(TASK ITEM) Going down the data below, set down exactly the line with "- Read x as" and each line after it through the line with "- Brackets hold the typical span"; no other lines.

(Records from a collection)
....

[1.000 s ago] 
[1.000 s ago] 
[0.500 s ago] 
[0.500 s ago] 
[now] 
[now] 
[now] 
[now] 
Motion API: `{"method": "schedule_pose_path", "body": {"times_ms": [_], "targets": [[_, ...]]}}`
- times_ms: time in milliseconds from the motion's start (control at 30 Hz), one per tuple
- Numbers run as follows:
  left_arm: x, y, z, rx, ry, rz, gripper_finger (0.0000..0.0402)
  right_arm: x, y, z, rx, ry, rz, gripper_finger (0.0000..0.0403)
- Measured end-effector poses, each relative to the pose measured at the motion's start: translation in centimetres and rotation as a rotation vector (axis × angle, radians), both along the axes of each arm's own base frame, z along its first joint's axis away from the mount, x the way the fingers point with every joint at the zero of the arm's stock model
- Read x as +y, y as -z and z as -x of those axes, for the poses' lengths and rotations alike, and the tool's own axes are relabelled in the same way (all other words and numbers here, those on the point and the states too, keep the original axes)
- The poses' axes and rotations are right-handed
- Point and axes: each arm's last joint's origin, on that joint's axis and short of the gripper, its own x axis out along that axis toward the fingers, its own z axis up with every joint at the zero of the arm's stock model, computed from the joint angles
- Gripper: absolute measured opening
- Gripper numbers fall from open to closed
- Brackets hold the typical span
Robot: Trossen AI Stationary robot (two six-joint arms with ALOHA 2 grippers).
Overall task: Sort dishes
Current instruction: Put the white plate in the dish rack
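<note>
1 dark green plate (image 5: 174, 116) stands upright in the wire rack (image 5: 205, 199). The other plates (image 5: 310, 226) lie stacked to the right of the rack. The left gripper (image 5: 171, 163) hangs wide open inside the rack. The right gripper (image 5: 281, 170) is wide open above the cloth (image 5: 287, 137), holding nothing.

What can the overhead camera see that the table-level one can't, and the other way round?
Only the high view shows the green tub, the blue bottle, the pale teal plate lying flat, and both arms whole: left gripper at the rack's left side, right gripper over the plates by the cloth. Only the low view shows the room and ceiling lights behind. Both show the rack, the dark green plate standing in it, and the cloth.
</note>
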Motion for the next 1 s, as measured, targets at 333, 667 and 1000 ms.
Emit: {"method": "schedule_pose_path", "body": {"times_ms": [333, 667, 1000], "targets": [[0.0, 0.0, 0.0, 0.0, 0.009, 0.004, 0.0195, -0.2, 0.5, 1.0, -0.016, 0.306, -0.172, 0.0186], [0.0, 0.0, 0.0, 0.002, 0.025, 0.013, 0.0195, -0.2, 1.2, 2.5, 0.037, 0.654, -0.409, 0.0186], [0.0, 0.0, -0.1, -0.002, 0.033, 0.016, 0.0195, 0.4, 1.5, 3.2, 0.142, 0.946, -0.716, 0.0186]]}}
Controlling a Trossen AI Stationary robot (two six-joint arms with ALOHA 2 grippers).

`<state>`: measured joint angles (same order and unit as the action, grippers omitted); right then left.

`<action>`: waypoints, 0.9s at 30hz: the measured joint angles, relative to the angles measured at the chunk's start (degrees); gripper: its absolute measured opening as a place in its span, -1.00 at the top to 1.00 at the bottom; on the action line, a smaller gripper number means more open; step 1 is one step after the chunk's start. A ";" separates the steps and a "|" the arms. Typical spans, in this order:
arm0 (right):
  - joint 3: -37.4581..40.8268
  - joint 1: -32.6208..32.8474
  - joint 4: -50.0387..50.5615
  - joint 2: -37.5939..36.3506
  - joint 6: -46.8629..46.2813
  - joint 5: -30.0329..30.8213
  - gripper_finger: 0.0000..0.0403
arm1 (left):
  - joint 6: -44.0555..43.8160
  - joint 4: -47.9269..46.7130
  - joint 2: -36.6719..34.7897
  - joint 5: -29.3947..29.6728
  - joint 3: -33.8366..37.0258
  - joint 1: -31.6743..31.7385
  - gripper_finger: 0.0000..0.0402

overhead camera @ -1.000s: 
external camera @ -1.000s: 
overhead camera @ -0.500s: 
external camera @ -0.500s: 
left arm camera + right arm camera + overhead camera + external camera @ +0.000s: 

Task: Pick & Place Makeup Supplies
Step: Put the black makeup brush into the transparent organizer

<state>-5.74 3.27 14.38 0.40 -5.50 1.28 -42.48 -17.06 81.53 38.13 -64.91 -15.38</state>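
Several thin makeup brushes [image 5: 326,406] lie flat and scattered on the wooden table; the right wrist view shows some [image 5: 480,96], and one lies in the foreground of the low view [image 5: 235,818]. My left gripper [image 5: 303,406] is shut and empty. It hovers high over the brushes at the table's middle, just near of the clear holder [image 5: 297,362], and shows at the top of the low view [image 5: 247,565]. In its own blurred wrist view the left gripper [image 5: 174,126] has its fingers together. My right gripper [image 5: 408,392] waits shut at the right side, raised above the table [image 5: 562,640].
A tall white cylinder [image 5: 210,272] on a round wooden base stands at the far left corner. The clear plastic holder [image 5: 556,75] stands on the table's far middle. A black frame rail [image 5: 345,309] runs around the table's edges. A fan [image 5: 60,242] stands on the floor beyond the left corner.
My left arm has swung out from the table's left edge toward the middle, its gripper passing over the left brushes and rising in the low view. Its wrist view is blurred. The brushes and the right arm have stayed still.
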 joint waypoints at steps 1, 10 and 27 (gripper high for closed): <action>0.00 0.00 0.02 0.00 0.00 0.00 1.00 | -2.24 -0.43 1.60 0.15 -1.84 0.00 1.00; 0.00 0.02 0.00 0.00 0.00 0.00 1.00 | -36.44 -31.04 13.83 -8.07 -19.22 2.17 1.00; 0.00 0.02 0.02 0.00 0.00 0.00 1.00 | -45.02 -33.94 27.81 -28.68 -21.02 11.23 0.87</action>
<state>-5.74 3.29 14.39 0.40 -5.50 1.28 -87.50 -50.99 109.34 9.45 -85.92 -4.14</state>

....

(ANSWER FOR THE TASK)
- Read x as +y, y as -z and z as -x of those axes, for the poses' lengths and rotations alike, and the tool's own axes are relabelled in the same way (all other words and numbers here, those on the point and the states too, keep the original axes)
- The poses' axes and rotations are right-handed
- Point and axes: each arm's last joint's origin, on that joint's axis and short of the gripper, its own x axis out along that axis toward the fingers, its own z axis up with every joint at the zero of the arm's stock model, computed from the joint angles
- Gripper: absolute measured opening
- Gripper numbers fall from open to closed
- Brackets hold the typical span

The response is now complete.